Keras: How to connect a CNN model with a decision tree - python

I want to train a model to predict one's emotion from the physical signals. I have a physical signal and using it as input feature;
ecg(Electrocardiography)
I want to use the CNN architecture to extract features from the data, and then use these extracted features to feed a classical "Decision Tree Classifier". Below, you can see my CNN aproach without the decision tree;
model = Sequential()
model.add(Conv1D(15,60,padding='valid', activation='relu',input_shape=(18000,1), strides = 1, kernel_regularizer=regularizers.l1_l2(l1=0.1, l2=0.1)))
model.add(MaxPooling1D(2,data_format='channels_last'))
model.add(Dropout(0.6))
model.add(BatchNormalization())
model.add(Conv1D(30, 60, padding='valid', activation='relu',kernel_regularizer = regularizers.l1_l2(l1=0.1, l2=0.1), strides=1))
model.add(MaxPooling1D(4,data_format='channels_last'))
model.add(Dropout(0.6))
model.add(BatchNormalization())
model.add(Flatten())
model.add(Dense(3, activation = 'softmax'))
I want to edit this code so that, in the output layer there will be working decision tree instead of model.add(Dense(3, activation = 'softmax')).

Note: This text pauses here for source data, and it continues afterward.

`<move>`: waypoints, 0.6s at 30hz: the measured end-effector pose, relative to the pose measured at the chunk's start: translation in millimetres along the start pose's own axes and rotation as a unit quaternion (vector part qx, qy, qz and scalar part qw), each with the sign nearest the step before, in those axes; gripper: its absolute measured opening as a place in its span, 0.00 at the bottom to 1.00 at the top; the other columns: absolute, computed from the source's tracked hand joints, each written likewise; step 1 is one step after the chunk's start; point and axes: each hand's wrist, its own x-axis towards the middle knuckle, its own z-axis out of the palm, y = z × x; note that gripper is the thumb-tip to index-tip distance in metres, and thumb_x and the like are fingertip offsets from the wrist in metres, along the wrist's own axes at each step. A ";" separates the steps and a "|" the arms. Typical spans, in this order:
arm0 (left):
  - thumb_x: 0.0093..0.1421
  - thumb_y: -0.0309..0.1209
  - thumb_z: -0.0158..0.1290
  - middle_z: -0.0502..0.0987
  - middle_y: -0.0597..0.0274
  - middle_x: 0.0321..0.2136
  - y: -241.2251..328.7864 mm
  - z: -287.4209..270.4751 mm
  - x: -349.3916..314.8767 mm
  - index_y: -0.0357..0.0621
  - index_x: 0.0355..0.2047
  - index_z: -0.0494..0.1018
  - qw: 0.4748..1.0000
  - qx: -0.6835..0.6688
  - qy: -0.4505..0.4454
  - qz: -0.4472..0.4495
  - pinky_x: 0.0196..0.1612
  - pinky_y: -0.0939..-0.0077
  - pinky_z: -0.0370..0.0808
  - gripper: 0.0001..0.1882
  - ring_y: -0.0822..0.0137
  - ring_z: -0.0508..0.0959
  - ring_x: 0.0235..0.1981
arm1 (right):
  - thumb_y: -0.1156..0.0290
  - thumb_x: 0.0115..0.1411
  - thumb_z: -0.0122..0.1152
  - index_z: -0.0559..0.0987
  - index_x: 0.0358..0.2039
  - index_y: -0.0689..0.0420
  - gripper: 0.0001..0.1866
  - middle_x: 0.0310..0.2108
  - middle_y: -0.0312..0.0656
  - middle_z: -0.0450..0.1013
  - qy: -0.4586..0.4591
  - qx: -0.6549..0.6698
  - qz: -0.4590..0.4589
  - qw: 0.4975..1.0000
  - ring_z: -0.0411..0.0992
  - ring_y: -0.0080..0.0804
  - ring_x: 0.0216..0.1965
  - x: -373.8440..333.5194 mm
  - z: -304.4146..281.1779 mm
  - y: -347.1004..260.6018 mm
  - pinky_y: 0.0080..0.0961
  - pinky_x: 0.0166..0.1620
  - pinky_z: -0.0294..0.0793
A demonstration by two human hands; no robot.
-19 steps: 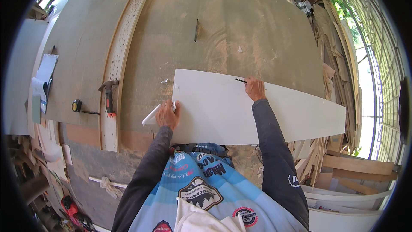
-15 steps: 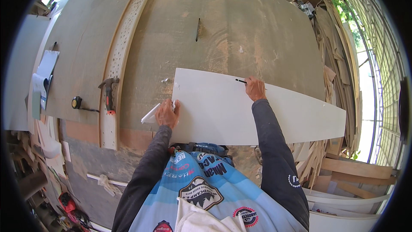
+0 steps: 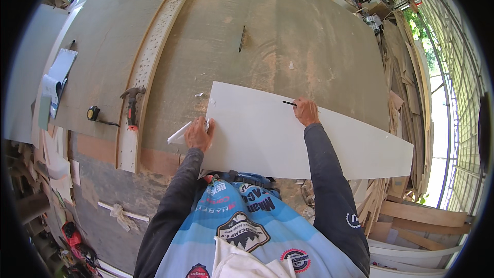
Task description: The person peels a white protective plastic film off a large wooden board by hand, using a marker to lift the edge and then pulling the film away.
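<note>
A white flat board (image 3: 262,139) lies crosswise in front of me on a large brownish work surface. At its left edge is my left hand (image 3: 198,135), its fingers closed around a white strip-like piece (image 3: 177,135) whose end sticks out to the left. The kind of that piece is hard to make out. My right hand (image 3: 307,111) rests near the board's far edge, closed on a dark pencil or pen (image 3: 289,103) that points left.
Left of the board, a claw hammer (image 3: 133,108) lies on a long perforated wooden strip (image 3: 149,46), with a tape measure (image 3: 93,113) beside it. A thin dark tool (image 3: 242,39) lies farther off. Wood offcuts (image 3: 406,77) are stacked on the right.
The whole view has shifted and turned slightly. Both hands keep their holds beside and on the board, and the dark pencil or pen lies a little flatter.
</note>
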 end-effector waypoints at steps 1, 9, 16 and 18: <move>0.64 0.48 0.50 0.79 0.55 0.30 -1.6 0.7 -0.4 0.44 0.31 0.72 1.000 0.002 0.003 0.002 0.37 0.56 0.74 0.19 0.51 0.79 0.33 | 0.70 0.55 0.63 0.83 0.30 0.58 0.06 0.32 0.47 0.78 -0.009 -0.013 -0.005 1.000 0.78 0.49 0.32 2.3 0.6 -2.8 0.40 0.37 0.78; 0.64 0.47 0.50 0.78 0.54 0.31 -2.0 2.2 1.2 0.43 0.31 0.71 1.000 0.001 0.000 0.007 0.37 0.55 0.74 0.19 0.50 0.79 0.33 | 0.70 0.56 0.63 0.82 0.29 0.58 0.06 0.33 0.48 0.78 0.012 0.050 0.051 0.997 0.78 0.49 0.35 10.8 2.5 2.0 0.42 0.40 0.77; 0.64 0.47 0.51 0.78 0.54 0.30 -3.0 2.5 -0.3 0.43 0.31 0.71 1.000 0.003 0.006 0.005 0.37 0.55 0.74 0.18 0.50 0.79 0.33 | 0.67 0.57 0.63 0.81 0.29 0.60 0.09 0.33 0.50 0.78 -0.023 0.049 0.034 0.998 0.78 0.50 0.36 7.7 -8.3 -1.3 0.42 0.40 0.77; 0.64 0.47 0.51 0.78 0.54 0.30 -2.4 2.2 -0.6 0.43 0.31 0.71 1.000 0.004 0.004 0.005 0.37 0.55 0.74 0.18 0.50 0.79 0.33 | 0.68 0.57 0.62 0.81 0.29 0.60 0.08 0.32 0.50 0.78 -0.024 0.004 0.010 1.000 0.78 0.51 0.35 8.4 -2.5 0.6 0.41 0.40 0.77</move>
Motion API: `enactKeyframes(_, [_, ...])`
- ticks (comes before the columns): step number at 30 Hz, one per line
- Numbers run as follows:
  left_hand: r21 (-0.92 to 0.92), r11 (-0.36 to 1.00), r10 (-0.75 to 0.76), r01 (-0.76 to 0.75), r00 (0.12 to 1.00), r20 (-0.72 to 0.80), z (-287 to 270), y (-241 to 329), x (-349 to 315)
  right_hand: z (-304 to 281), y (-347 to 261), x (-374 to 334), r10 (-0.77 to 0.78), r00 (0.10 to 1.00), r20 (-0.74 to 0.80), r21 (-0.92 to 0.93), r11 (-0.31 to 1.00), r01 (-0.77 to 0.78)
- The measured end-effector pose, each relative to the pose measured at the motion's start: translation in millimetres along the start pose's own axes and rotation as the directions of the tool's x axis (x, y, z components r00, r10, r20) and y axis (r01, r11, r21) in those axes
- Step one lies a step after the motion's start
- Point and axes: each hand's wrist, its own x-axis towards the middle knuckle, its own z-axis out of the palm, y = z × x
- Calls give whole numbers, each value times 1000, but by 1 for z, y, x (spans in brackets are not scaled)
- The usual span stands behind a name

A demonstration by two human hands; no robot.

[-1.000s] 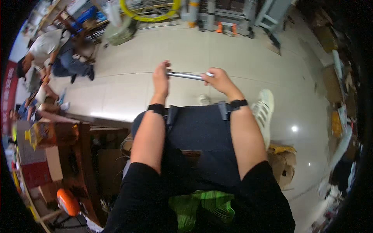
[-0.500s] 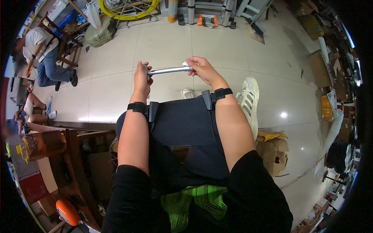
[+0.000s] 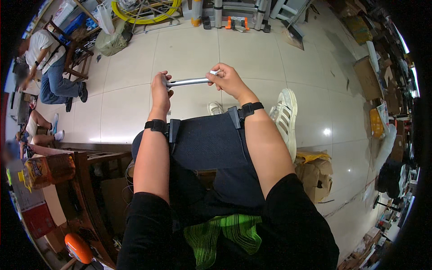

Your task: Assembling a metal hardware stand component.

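Note:
A silvery metal tube (image 3: 188, 82) spans the gap between my hands, nearly level, above the floor in front of my knees. My left hand (image 3: 159, 91) is closed round its left end, where a wider fitting is partly hidden by the fingers. At the other end my right hand (image 3: 230, 84) pinches the tube between thumb and fingers. A small white piece (image 3: 213, 72) shows at these right fingertips; whether it is paper, cloth or plastic I cannot tell. Black straps circle both my wrists.
A wooden bench (image 3: 83, 180) stands close on my left, bearing an amber-filled plastic bottle (image 3: 49, 171). A torn carton (image 3: 313, 177) lies right of my shoe. Yellow coiled hose (image 3: 148, 20) and a folded ladder (image 3: 218, 13) stand ahead. A seated person (image 3: 56, 74) is at far left.
My right hand has shifted a little left along the tube, closer to my left hand. The whole view has moved slightly. The seated person's forearm has changed position.

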Motion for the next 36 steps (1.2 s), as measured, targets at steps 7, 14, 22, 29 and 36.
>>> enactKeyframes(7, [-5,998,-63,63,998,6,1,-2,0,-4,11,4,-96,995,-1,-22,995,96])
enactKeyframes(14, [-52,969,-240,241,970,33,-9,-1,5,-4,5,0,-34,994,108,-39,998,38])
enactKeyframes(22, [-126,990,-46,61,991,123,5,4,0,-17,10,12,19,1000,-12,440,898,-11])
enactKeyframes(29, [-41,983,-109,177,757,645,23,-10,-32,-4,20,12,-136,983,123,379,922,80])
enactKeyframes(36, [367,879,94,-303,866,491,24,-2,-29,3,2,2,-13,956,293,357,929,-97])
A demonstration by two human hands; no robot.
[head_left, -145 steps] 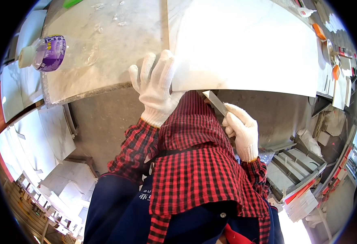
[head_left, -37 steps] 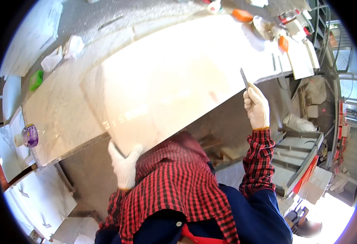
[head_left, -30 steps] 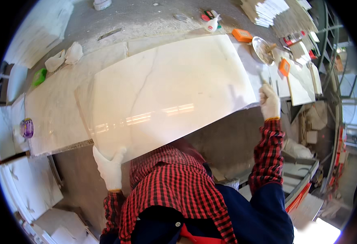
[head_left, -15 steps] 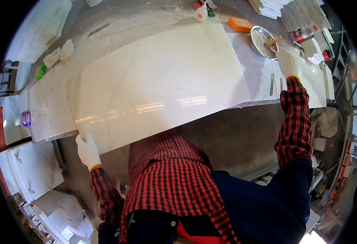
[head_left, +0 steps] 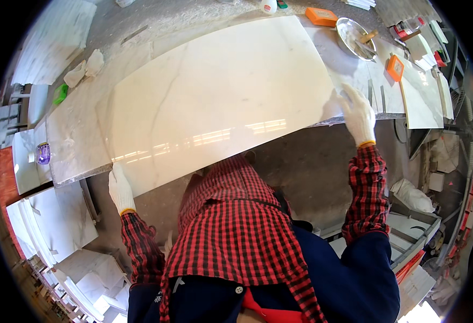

I have tried to save the outputs of the last convolutional layer like this;
output = model.layers[-6].output
And when I printed out the output variable, result was this;
THE OUTPUT: Tensor("conv1d_56/Relu:0", shape=(?, 8971, 30),
dtype=float32)
I guess, the output variable holds the extracted features. Now, how can I feed my decision tree classifier model with this data which is stored in the output variable? Here is the decision tree from scikit learn;
from sklearn.tree import DecisionTreeClassifier
dtc = DecisionTreeClassifier(criterion = 'entropy')
dtc.fit()
How should I feed the fit() method? Thanks in advance.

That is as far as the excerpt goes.